For storage, it is more common to mount devices on the host, and then expose those filesystems to container as Docker volumes (-v /host/path:/container/path).

Is there a maximum number of containers running on a Docker host?

Basically, the title says it all: Is there any limit in the number of containers running at the same time on a single Docker host?
There are a number of system limits you can run into (and work around) but there's a significant amount of grey area depending on
How you are configuring your docker containers.
What you are running in your containers.
What kernel, distribution and docker version you are on.
The figures below are from the boot2docker 1.11.1 vm image which is based on Tiny Core Linux 7. The kernel is 4.4.8
Docker
Docker creates or uses a number of resources to run a container, on top of what you run inside the container.
Attaches a virtual ethernet adaptor to the docker0 bridge (1023 max per bridge)
Mounts an AUFS and shm file system (1048576 mounts max per fs type)
Create's an AUFS layer on top of the image (127 layers max)
Forks 1 extra docker-containerd-shim management process (~3MB per container on avg and sysctl kernel.pid_max)
Docker API/daemon internal data to manage container. (~400k per container)
Creates kernel cgroups and name spaces
Opens file descriptors (~15 + 1 per running container at startup. ulimit -n and sysctl fs.file-max )
Docker options
Port mapping -p will run a extra process per port number on the host (~4.5MB per port on avg pre 1.12, ~300k per port > 1.12 and also sysctl kernel.pid_max)

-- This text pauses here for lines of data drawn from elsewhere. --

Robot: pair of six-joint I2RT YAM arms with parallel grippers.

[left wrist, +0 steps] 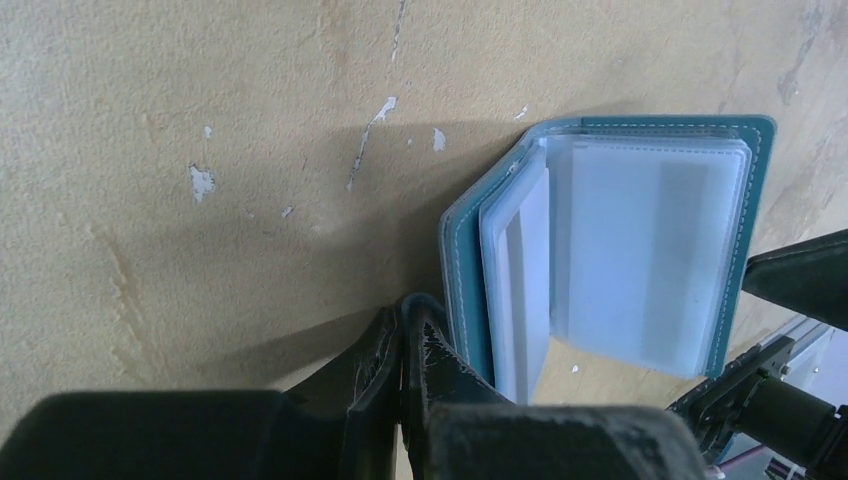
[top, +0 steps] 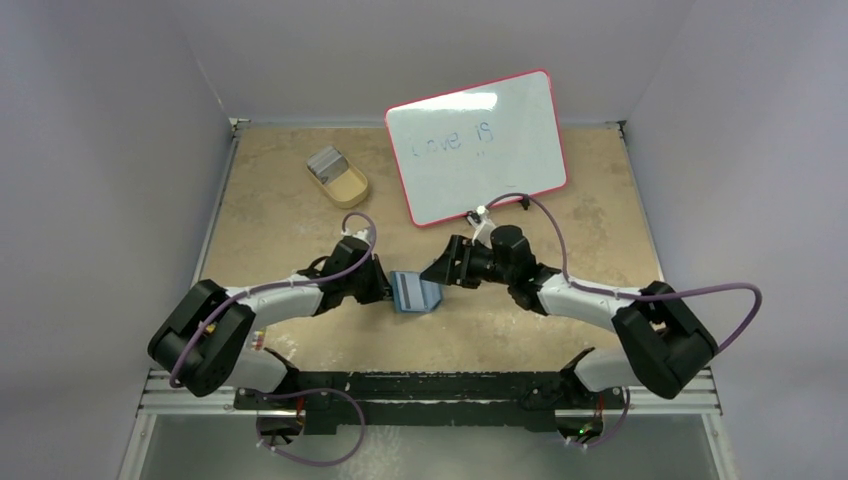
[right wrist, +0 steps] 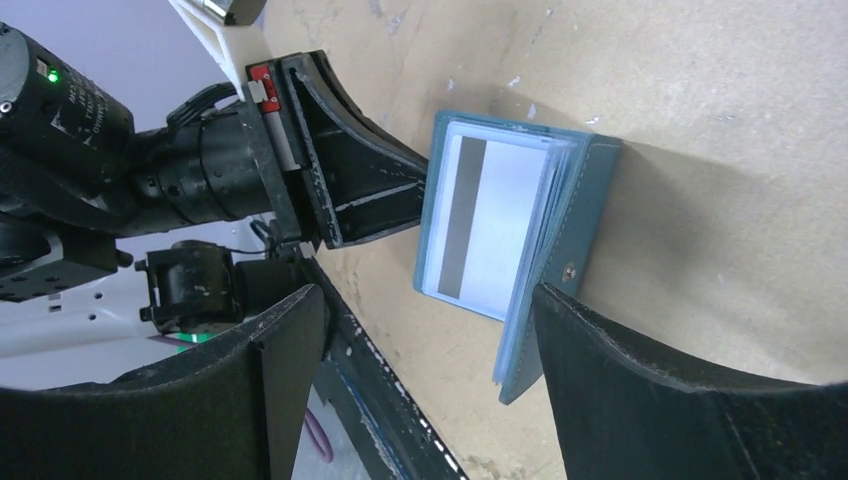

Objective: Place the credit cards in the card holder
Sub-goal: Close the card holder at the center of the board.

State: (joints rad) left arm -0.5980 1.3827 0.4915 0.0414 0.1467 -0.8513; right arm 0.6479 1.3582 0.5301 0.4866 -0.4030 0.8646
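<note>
Card holder [top: 415, 292] sits just ahead of my bases, between my two claws, open like a book on the surface [top: 590, 210] with its clear sleeves [left wrist: 640, 240] fanned. My left claw [left wrist: 403, 318] is pinched tight, tips pressed against the holder's teal edge. Whether a sliver of cover is caught between them, I cannot tell. If that contact slips, the holder skates away or flops closed. My right claw [right wrist: 420, 300] is spread wide, one finger on either side of the holder, gripping nothing. The cover with the snap [right wrist: 570, 250] looks raised on that side, just beside my finger. A careless closing could fold it over the sleeves or shove the whole holder into my left claw. One sleeve shows a dark stripe, maybe a card inside, too unclear to call

Further out, at the far left, the credit cards [top: 325, 162] lie stacked in the tan tray [top: 355, 190], well apart from the holder, and neither claw has one. That's the real trouble: fetching means one claw leaves, and an unheld holder may shut. Thin stacked cards could lift two together or slide off. Beyond, the whiteboard [top: 475, 150] stands propped near my right arm's reach, and a wide swing could clip it
</note>
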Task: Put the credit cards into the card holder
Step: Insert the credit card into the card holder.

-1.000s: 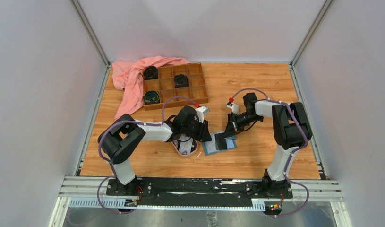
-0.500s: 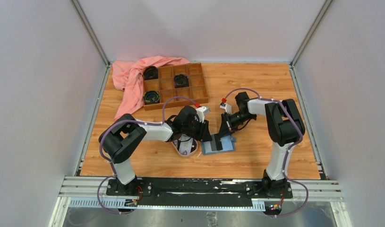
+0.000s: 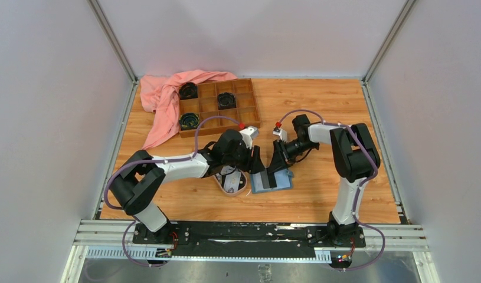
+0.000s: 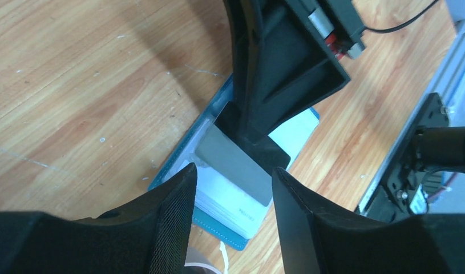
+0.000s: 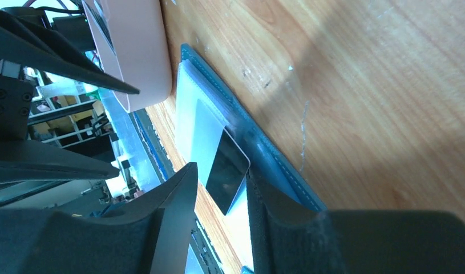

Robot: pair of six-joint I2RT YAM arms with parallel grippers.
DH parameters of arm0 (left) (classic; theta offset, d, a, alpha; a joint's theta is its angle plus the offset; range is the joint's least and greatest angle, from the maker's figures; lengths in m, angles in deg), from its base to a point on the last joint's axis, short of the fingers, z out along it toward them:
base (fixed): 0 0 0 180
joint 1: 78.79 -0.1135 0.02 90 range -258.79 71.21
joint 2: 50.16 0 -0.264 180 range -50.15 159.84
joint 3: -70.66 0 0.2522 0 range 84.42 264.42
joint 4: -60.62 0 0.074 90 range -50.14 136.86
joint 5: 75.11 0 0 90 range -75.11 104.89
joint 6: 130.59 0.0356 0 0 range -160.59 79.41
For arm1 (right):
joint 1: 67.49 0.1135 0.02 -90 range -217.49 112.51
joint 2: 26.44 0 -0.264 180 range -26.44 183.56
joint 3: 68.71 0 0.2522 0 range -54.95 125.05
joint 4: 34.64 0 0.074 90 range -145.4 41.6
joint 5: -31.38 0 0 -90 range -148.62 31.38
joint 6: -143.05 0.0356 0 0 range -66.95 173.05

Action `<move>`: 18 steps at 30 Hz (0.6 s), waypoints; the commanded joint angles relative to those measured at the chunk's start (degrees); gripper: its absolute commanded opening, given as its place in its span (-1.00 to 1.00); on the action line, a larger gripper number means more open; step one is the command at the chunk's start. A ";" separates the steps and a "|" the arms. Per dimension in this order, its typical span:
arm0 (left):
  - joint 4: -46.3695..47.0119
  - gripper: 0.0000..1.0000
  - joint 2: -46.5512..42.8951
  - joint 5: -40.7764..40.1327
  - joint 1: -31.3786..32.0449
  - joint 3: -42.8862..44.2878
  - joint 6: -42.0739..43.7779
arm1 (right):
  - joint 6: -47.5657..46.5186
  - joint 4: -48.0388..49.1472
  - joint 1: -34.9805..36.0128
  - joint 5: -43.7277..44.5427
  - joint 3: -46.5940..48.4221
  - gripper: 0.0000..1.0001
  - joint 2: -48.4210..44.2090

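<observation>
since a second ago the right gripper has slid left to meet the left gripper over the card holder. the left arm's elbow has swung out to the lower left. the holder lies open on the table, just right of the pink dish. the right jaws stand narrow, pinching a black card that lies across the holder's pale inner side. the left jaws stand apart and hold nothing, the card showing between them. from above, both grippers hide the card. how far it sits in a slot cannot be told, nor what lies in the dish.
</observation>
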 commanded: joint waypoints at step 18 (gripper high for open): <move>-18.63 -0.46 1.20 -19.45 3.95 6.11 5.00 | -13.99 -6.71 5.58 18.76 1.34 -0.86 -10.54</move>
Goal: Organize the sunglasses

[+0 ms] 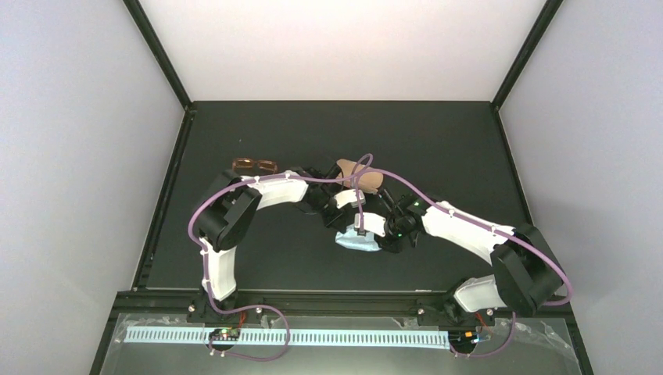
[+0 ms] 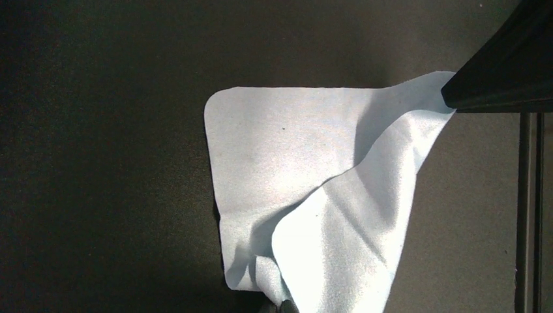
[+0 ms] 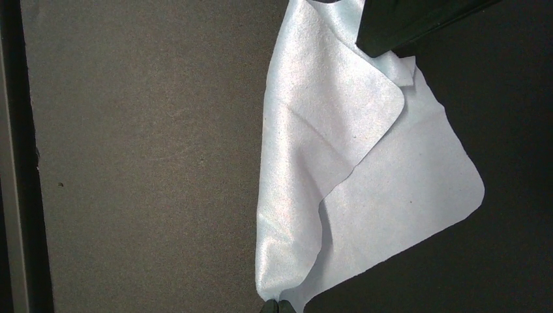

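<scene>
The sunglasses (image 1: 255, 165), with a reddish-brown frame, lie on the black table at the far left, away from both grippers. A small light-blue cloth (image 1: 359, 241) lies at the table's middle, part folded over. My left gripper (image 2: 282, 308) is shut on one corner of the cloth (image 2: 293, 176) and lifts it. My right gripper (image 3: 278, 308) is shut on the opposite corner of the cloth (image 3: 365, 176). Each wrist view shows the other gripper's dark finger at the cloth's far corner.
An oblong brown case (image 1: 360, 176) lies just beyond the two grippers, partly hidden by the arms and a purple cable. The black table (image 1: 438, 141) has raised rails along its left and right edges.
</scene>
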Available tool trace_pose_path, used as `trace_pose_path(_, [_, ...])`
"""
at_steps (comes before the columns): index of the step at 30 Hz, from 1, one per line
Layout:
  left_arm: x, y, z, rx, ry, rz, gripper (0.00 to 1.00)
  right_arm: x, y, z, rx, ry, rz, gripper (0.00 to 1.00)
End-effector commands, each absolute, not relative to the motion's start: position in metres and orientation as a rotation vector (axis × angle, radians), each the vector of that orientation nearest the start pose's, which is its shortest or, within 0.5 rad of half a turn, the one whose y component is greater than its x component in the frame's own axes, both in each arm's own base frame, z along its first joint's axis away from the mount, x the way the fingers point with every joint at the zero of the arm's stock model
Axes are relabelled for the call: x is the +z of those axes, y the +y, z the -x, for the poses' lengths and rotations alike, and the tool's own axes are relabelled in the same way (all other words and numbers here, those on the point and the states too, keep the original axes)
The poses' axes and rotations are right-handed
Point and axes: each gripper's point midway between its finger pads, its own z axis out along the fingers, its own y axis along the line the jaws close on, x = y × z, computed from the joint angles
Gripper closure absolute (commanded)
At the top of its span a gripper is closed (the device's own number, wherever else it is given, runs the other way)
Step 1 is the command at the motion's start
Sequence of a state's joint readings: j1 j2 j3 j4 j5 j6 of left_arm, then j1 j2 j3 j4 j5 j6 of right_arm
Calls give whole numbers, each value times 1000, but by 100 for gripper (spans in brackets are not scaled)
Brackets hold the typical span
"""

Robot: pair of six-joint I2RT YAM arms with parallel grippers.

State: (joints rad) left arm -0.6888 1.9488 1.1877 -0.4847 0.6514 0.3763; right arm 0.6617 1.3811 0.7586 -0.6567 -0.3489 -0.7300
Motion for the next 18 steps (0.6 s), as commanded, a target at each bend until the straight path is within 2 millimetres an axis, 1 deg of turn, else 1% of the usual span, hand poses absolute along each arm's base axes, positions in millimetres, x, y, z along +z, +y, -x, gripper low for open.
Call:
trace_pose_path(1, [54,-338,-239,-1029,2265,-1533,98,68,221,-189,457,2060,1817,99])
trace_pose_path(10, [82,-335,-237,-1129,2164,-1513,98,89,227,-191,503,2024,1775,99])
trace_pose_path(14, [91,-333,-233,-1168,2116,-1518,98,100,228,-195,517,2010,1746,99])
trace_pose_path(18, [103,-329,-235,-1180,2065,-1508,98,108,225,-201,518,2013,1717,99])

--net=none and --net=host would remove the networking overheads.
Container services
The overall limits will normally be decided by what you run inside the containers rather than dockers overhead (unless you are doing something esoteric, like testing how many containers you can run :)
If you are running apps in a virtual machine (node,ruby,python,java) memory usage is likely to become your main issue.
IO across a 1000 processes would cause a lot of IO contention.
1000 processes trying to run at the same time would cause a lot of context switching (see vm apps above for garbage collection)
If you create network connections from a 1000 containers the hosts network layer will get a workout.
It's not much different to tuning a linux host to run a 1000 processes, just some additional Docker overheads to include.
Example
1023 Docker busybox images running nc -l -p 80 -e echo host uses up about 1GB of kernel memory and 3.5GB of system memory.
1023 plain nc -l -p 80 -e echo host processes running on a host uses about 75MB of kernel memory and 125MB of system memory
Starting 1023 containers serially took ~8 minutes.
Killing 1023 containers serially took ~6 minutes
From a post on the mailing list, at about 1000 containers you start running into Linux networking issues.
The reason is:
This is the kernel, specifically net/bridge/br_private.h BR_PORT_BITS cannot be extended because of spanning tree requirements.
With Docker-compose, I am able to run over 6k containers on single host (with 190GB memory). container image is under 10MB. But Due to bridge limitation i have divided the containers in batches with multiple services, each service have 1k containers and separate subnet network.
docker-compose -f docker-compose.yml up --scale servicename=1000 -d
But after reaching 6k even though memory is still available around 60GB, it stops scaling and suddenly spikes up the memory. There should be bench-marking figures published by docker team to help, but unfortunately its not available. Kubernetes on the other hand publishes bench-marking stats clearly about the number of pods recommended per node.